A Generalization of Transformer Networks to Graphs

What?

Graph Transformers (GT) that attend over the local neighborhood, use Laplacian eigenvectors for positional information and incorporating edge features into the computation.

Why?

Original transformers do not leverage information about graph topology. Moreover, attention of everyone with everyone is costly and impossible to do for real-life huge graphs. Apart from that, some of the graphs have features on the edges and we need to account for that.

How?

Source: original paper.

GT leverage two main ideas:

Sparsity
- Do the attention only across a node neighbourhood.
Positional encodings
- Get eigenvectors of the normalised Laplacian and use first $k$ rows as a positional encoding.
- $\Delta = I-D^{1/2}AD^{1/2} = U^T\Lambda U$, where $A$ is the adjacency matrix, $D$ is the degree matrix and $U^T\Lambda U$ is the eigendecomposition.
- Positional encodings can be precomputed and applied before the input to the transformer.
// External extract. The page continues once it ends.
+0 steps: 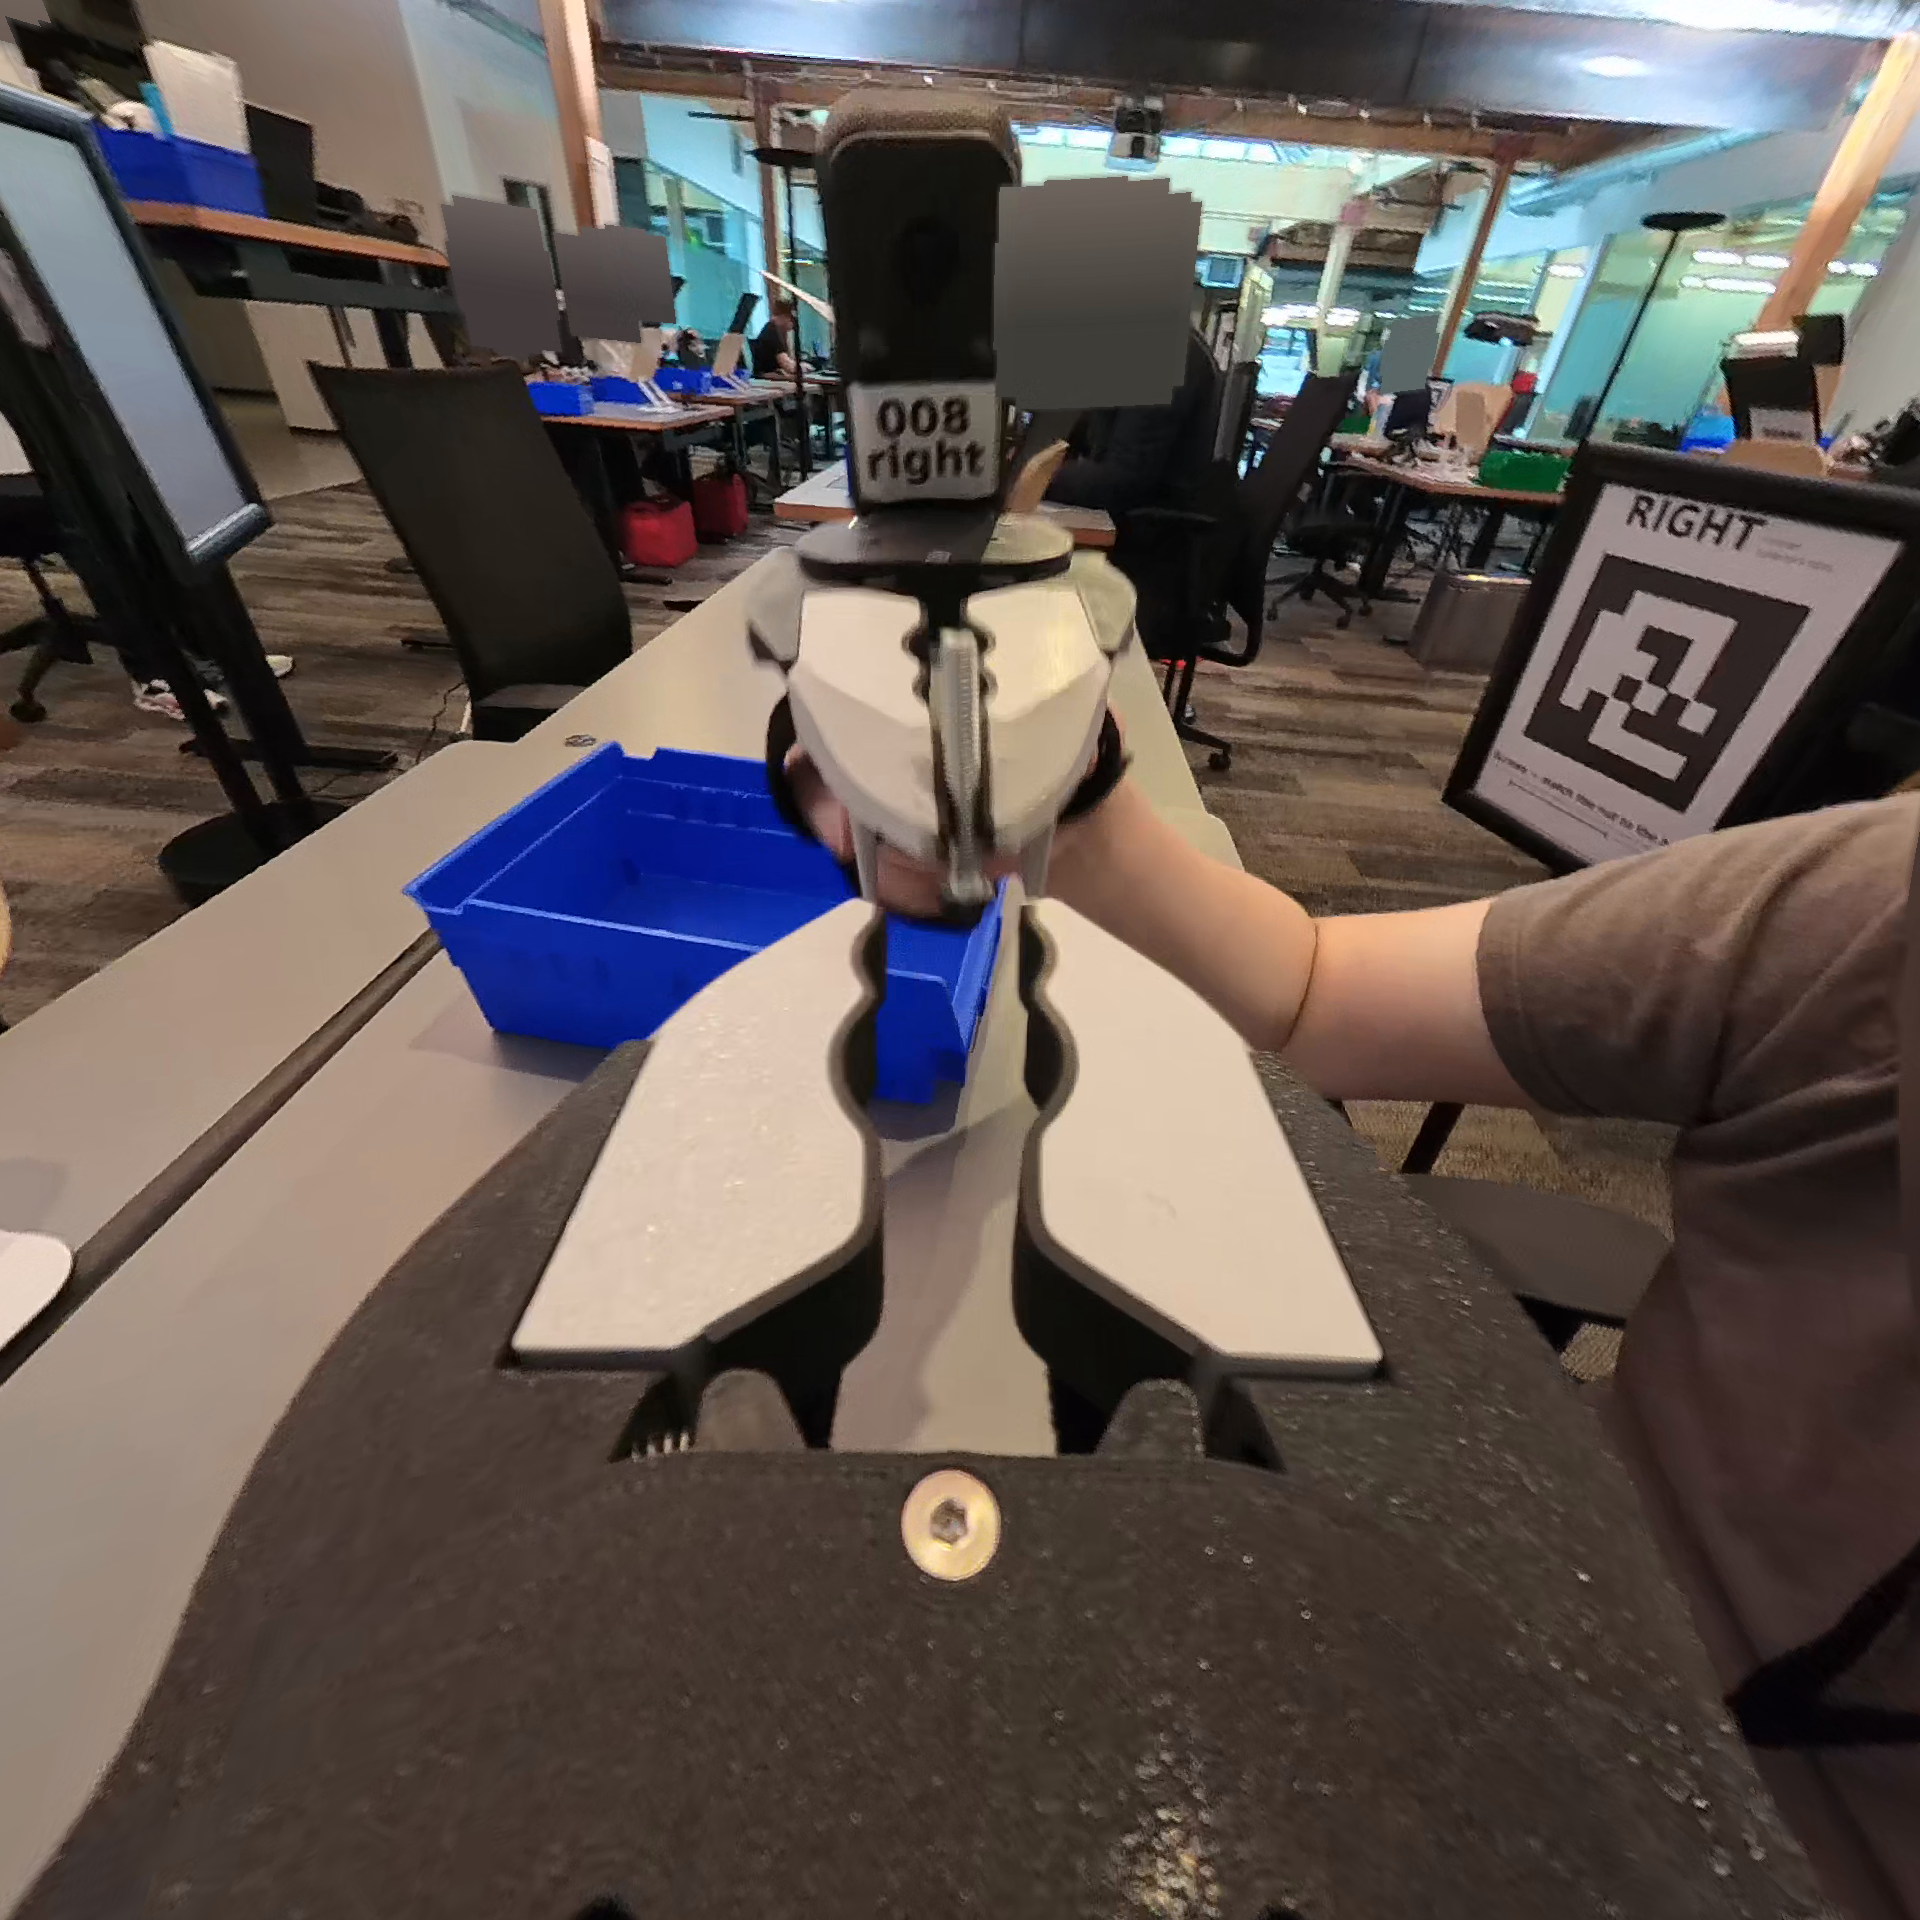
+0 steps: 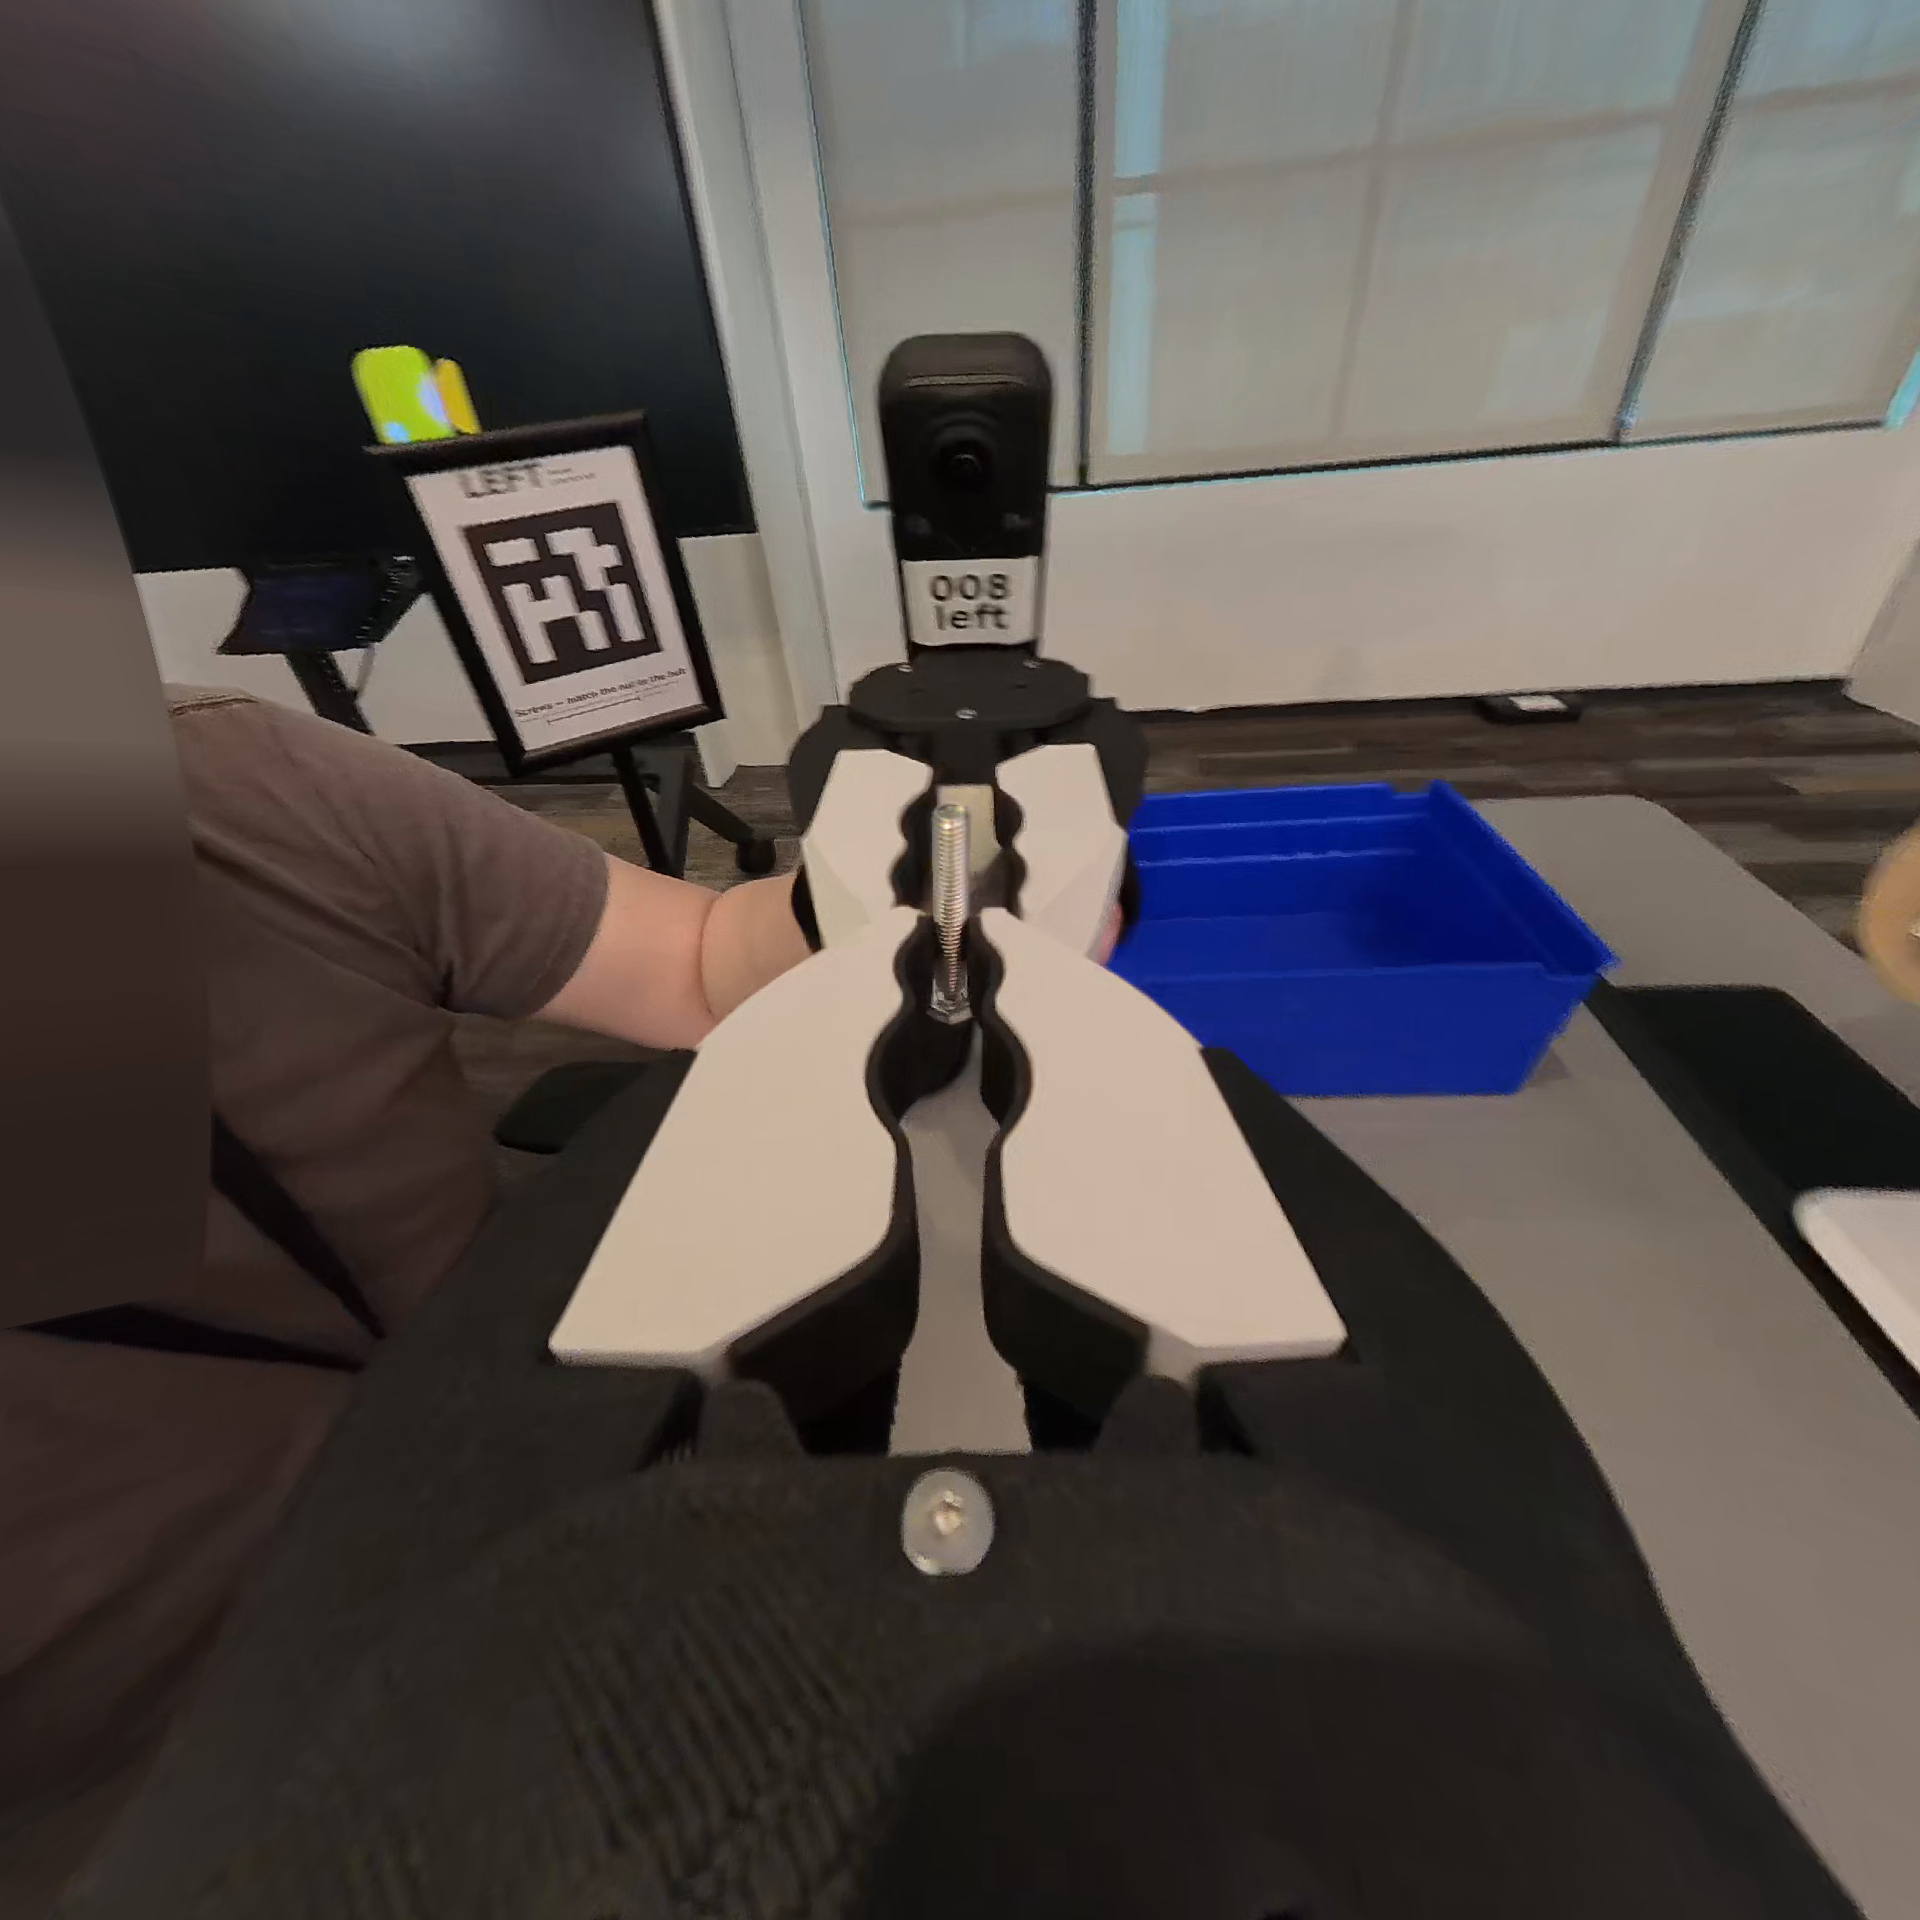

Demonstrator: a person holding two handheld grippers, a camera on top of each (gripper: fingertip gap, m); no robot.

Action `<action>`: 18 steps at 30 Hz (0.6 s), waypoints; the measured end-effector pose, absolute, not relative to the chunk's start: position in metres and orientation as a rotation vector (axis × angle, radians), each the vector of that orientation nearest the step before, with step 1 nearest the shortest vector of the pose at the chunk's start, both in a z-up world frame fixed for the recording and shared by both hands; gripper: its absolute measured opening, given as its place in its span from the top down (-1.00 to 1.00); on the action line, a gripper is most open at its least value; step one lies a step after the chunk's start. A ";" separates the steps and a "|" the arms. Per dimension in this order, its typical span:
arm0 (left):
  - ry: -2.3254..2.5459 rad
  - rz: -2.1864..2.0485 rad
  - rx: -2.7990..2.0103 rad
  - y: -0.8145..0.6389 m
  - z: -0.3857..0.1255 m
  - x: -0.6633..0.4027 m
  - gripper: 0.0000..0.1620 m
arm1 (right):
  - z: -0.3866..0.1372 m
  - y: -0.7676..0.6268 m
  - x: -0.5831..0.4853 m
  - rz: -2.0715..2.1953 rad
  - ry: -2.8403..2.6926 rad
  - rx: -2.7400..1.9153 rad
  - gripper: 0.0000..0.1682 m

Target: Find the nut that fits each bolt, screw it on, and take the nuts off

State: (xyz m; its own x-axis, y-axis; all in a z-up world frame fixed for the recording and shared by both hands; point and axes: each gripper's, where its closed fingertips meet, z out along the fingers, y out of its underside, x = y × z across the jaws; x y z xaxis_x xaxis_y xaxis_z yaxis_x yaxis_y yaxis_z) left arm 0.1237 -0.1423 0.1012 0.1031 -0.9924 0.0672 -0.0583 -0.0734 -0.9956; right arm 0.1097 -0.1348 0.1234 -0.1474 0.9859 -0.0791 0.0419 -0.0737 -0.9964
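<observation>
My right gripper (image 2: 948, 935) is shut on the lower, hex end of a silver threaded bolt (image 2: 948, 883). The bolt stands upright between the two grippers, which face each other above the grey table (image 2: 1558, 1195). I cannot tell whether the hex piece is the bolt's head or a nut. My left gripper (image 1: 948, 935) is open and empty, its fingertips just short of the bolt (image 1: 961, 769). In the left wrist view the right gripper (image 1: 956, 878) is held by a hand. No loose nuts show in either view.
A blue plastic bin (image 1: 644, 894) stands on the table beside the grippers, also in the right wrist view (image 2: 1351, 997); what shows of its inside is bare. Framed marker signs (image 1: 1662, 665) (image 2: 566, 592) stand off the table. A white object (image 2: 1860, 1268) lies at the table's edge. Only a small space, under 4 cm, lies between the two pairs of fingers.
</observation>
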 end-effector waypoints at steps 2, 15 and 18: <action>1.135 -1.137 -1.375 -0.138 0.101 0.120 0.66 | 0.123 -0.116 0.131 1.255 -1.278 -1.332 0.92; 1.205 -0.937 -1.469 -0.133 0.099 0.100 0.69 | -0.123 0.023 0.430 0.032 -0.545 -2.917 0.92; 1.205 -0.948 -1.480 -0.134 0.099 0.101 0.71 | -0.135 0.025 0.430 0.088 -0.526 -2.943 0.92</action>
I will not write down all the equations since they are very similar to the original transformer, and clearly illustrated on the picture above. The general flow is the following:

Project node and edge features to a hidden dimension.
Project the positional embedding (so that dimensions match)
Add projected positional embedding to the projected features of the nodes: $h^0_i = \hat{h}^0_i+\lambda^0_i.$
The a standard transformer encoder block follows with two main changes:
- A node attends only at its neighbours.
- LayerNorm becomes BatchNorm.

An interesting bit here is how you fuse edge information into the computations above. The authors choose the following way:

They multiply the projected edge features after computing the attention score, i.e. they adjust the attention weights modulating by the edge features so that attention weight become $w_{ij}^{k,l} = \text{softmax}j(\hat{w}{i,j}^{k,l}),$ where $\hat{w}{i,j}^{k,l} = (\frac{Q^{k,l}h_i^l\cdot K^{k,l}h^l_j}{\sqrt{d_k}})\cdot E^{k,l}e^l{ij}$, where $k$ is the attention head index, $i,j$ are two node indices connected by edge $(i,j)$. The rest is the same as in a typical transformer.
Apart from the rest of the transformer block for nodes, concat different heads and project $\hat{w}$ and feed it into another MLP adding residual connections. The latter part is an MLP for nodes only modulated by node similarity.

And?

We have a transformer that can process edge features as well as getting the positional information.
Using Laplacian eigenvectors for positional encoding is a pretty cool idea.
It is quite surprising that we do not see a huge performance boost when compared with GatedGCN. It's not SOTA request, I'm really surprised. Does the performance of Transformers come from those really long-range dependencies that are hard to get when we attend over the neighbourhood only?
Interestingly, BatchNorm works better here which is supported by this paper as well. Would be interesting to see if Instance/GraphNorm would further improve the performance.